Argumentad lo que vuestras camisetas representan. Discutid como si vuestra vida
fuera en ello…adelante.
Y por primera vez en sus vidas, las personas que estaban
allí de pie, se dieron cuenta de algo. Era algo que aprendieron sin necesidad
de palabras, enseñanzas densas o frases manidas: que la vida, que su vida,
dependía del color de la camiseta que tuviera más a mano en la tienda del
barrio. Y que si salían de esa zona y caminaban, vendían camisetas de múltiples
colores que sólo tenían un objetivo: diferenciar a las personas que vivían
debajo de ellas.
Unos minutos después, todos se quitaron las camisetas y
las dieron la vuelta. Sin decir nada, se fueron alejando por las calles
adyacentes a sus casas dispuestos a difundir la lección que habían aprendido.

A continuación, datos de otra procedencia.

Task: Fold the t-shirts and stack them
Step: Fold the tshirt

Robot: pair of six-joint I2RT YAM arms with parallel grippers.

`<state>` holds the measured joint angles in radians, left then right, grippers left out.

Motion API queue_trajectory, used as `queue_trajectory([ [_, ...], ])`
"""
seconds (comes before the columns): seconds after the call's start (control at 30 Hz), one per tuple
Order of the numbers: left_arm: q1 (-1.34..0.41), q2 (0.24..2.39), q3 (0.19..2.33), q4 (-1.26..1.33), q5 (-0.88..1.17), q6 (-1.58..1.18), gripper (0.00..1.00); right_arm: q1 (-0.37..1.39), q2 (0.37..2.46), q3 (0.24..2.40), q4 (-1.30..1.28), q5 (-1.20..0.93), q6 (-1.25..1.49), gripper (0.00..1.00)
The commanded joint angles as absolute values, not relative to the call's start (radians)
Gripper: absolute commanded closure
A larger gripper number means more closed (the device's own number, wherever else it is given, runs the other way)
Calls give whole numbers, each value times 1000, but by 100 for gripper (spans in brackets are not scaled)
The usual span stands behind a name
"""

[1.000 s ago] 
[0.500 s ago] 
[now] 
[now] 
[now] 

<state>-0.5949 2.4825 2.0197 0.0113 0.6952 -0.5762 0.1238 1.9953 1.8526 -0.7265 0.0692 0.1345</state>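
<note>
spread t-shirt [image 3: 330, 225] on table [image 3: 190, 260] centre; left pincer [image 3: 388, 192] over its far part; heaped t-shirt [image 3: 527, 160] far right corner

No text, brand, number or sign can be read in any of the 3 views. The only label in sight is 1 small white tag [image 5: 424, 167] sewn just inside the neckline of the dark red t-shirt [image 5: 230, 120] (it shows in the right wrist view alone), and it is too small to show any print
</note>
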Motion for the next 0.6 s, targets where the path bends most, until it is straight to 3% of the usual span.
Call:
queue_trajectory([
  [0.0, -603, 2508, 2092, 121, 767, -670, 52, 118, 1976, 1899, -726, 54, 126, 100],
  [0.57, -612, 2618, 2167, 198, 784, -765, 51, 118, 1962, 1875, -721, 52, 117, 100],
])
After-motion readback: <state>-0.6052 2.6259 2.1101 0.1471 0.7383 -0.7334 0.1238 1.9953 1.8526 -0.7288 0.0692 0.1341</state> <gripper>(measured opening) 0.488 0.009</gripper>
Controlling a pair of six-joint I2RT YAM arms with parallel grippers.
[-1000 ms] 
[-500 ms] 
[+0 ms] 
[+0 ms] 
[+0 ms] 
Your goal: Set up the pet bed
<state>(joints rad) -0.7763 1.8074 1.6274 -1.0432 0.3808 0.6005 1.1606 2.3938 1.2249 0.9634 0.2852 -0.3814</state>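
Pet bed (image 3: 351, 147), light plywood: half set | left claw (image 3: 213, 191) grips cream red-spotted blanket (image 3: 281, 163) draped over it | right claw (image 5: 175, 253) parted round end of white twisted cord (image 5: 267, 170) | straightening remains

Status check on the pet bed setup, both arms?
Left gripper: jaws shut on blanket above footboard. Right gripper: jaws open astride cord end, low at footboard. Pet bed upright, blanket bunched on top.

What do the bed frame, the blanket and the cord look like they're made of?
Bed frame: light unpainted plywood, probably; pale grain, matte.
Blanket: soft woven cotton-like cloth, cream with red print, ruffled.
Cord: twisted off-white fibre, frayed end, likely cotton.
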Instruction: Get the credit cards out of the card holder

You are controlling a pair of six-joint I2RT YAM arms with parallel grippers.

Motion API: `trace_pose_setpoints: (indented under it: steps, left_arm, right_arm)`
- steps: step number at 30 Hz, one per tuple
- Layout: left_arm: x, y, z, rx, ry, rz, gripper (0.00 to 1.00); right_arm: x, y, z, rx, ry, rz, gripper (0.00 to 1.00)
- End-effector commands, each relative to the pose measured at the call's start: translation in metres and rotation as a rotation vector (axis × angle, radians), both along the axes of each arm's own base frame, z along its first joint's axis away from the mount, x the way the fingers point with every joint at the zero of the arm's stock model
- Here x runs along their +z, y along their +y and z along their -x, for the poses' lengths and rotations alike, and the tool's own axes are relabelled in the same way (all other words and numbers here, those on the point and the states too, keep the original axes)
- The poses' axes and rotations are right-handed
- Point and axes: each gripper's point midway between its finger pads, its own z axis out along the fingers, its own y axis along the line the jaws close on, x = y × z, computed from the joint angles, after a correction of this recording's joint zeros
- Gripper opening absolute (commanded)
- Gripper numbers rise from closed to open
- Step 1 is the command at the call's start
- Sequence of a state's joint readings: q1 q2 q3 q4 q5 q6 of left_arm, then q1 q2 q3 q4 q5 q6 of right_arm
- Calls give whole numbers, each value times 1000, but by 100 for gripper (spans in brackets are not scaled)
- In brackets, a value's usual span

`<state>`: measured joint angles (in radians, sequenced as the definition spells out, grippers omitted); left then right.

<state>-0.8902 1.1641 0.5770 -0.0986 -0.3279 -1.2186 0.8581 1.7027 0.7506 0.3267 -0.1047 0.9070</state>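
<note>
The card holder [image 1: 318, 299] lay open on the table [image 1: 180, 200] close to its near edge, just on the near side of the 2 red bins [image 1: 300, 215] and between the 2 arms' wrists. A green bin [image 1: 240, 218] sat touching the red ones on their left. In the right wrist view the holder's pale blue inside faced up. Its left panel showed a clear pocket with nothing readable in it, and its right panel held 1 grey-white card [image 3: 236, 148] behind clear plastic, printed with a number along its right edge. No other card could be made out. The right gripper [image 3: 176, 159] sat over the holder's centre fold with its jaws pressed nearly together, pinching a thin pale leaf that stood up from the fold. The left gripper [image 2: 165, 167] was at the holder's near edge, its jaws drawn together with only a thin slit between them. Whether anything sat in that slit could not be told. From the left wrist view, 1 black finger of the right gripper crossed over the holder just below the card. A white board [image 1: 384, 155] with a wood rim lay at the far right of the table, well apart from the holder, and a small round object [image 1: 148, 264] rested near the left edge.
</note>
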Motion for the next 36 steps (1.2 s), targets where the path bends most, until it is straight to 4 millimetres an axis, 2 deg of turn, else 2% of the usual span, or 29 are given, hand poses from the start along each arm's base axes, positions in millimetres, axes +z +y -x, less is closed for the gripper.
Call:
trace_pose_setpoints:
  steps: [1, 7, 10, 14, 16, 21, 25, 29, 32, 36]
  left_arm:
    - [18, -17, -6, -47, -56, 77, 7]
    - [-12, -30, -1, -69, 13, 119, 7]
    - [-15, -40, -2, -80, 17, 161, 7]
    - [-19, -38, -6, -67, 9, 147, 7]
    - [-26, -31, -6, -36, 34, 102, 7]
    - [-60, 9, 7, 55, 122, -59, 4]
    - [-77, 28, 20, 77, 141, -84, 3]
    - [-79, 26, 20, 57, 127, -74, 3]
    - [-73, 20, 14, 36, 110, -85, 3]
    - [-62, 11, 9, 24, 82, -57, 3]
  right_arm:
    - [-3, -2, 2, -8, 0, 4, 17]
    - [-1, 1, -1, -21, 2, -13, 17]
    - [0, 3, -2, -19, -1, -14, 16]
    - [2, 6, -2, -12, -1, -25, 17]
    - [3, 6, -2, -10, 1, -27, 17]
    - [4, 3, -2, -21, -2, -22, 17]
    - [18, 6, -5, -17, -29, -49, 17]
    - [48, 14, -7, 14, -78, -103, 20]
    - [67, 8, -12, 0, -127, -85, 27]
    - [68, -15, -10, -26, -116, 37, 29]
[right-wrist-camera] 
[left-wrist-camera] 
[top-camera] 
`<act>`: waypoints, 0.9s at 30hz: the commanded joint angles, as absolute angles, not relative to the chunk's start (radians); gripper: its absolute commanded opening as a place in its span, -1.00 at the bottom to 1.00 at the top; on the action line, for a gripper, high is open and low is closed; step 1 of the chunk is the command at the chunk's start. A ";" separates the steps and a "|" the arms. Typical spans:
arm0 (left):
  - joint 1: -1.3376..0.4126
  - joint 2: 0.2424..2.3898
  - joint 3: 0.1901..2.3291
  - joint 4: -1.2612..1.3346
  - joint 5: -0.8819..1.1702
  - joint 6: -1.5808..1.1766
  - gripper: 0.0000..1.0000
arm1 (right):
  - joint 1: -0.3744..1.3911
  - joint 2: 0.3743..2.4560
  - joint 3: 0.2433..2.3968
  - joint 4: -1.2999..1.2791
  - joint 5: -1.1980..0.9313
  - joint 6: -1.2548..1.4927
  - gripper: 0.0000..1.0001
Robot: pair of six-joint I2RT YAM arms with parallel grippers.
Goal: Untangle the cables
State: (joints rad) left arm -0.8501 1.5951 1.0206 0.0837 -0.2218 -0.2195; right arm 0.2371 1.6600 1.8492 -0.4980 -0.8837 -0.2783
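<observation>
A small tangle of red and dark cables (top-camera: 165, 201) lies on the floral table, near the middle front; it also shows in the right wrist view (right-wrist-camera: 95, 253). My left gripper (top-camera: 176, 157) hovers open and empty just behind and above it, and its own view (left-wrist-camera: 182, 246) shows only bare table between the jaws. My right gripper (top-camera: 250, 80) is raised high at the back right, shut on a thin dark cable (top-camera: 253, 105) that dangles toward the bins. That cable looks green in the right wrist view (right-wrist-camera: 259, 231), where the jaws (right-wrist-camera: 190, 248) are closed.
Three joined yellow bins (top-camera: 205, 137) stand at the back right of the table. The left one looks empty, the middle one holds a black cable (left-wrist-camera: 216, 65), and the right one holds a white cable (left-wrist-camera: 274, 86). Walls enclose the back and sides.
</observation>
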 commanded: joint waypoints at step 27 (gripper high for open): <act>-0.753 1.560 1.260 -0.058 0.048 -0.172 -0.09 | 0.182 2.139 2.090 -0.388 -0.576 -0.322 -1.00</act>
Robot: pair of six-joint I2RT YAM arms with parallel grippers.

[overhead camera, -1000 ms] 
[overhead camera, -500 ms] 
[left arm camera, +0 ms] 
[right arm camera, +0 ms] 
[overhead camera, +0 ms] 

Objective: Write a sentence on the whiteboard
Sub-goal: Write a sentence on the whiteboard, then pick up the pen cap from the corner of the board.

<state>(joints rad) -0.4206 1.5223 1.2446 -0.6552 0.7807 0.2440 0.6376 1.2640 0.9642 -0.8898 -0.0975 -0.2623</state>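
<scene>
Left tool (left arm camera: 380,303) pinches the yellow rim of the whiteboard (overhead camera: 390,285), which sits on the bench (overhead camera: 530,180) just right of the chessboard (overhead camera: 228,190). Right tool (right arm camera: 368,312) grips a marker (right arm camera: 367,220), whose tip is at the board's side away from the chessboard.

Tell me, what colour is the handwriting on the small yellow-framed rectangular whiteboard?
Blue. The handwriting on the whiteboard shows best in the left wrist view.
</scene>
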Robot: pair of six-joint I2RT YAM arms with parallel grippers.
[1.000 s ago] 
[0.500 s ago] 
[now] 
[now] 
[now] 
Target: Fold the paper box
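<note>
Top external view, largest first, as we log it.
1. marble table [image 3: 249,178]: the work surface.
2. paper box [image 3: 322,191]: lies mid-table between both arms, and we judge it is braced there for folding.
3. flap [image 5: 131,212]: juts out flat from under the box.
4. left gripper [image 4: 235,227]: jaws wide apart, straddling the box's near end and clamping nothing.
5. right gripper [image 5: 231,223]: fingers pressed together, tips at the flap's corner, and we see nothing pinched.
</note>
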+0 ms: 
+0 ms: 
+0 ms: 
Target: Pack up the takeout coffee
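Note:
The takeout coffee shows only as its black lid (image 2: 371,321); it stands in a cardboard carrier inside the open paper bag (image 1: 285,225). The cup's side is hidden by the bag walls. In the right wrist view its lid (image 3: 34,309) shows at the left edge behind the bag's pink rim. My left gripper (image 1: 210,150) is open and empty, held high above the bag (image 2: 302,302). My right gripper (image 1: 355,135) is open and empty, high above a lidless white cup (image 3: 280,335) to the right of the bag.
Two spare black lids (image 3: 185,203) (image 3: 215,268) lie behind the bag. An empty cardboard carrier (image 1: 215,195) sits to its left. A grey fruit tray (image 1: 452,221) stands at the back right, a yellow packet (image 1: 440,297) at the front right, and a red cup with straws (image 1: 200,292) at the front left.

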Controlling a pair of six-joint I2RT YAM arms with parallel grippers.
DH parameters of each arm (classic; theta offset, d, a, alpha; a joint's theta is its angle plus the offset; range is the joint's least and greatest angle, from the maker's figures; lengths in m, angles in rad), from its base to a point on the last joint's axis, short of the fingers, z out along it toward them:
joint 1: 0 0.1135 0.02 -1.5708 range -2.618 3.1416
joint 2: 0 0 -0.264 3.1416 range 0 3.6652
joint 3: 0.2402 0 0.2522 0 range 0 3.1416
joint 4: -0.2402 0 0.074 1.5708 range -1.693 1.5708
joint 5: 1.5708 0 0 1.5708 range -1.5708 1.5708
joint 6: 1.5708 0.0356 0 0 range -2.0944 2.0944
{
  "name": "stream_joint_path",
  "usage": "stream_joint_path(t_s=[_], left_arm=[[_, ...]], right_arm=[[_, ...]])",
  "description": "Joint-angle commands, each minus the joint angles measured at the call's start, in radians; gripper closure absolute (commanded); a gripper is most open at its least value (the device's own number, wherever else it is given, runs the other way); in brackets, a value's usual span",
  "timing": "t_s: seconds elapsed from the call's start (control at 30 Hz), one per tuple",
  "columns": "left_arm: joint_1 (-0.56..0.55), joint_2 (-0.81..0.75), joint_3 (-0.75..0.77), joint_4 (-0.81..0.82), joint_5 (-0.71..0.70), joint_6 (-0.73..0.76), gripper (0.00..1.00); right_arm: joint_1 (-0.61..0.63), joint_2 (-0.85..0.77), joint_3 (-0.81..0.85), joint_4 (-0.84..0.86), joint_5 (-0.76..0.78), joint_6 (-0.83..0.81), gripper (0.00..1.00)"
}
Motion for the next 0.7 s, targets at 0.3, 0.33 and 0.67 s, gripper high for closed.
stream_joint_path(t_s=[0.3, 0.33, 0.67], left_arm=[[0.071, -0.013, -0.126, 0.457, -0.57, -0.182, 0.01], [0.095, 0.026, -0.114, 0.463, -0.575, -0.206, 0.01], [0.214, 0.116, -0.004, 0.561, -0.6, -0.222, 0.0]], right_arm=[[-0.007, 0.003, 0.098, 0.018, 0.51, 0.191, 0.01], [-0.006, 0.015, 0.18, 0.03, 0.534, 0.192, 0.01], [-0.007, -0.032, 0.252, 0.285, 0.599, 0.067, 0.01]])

Que la única diferencia entre dos seres humanos aparentemente diferentes es el
lugar donde nacen. El resto de diferencias las fabricaban los mismos que
vendían camisetas en los periódicos. Eran diferencias artificiales que
básicamente usaban un decolorante del color de la empatía y sobrescribían las
verdades con falacias, que de tan pueriles que eran, parecía increíble que la
gente las creyera.
Recogí mi pancarta del suelo donde la había posado. Saqué
un rotulador y añadí al mensaje que ya estaba escrito:
“SOMOS LAS PERSONAS QUE VIVIMOS DENTRO DE UNA CAMISETA”.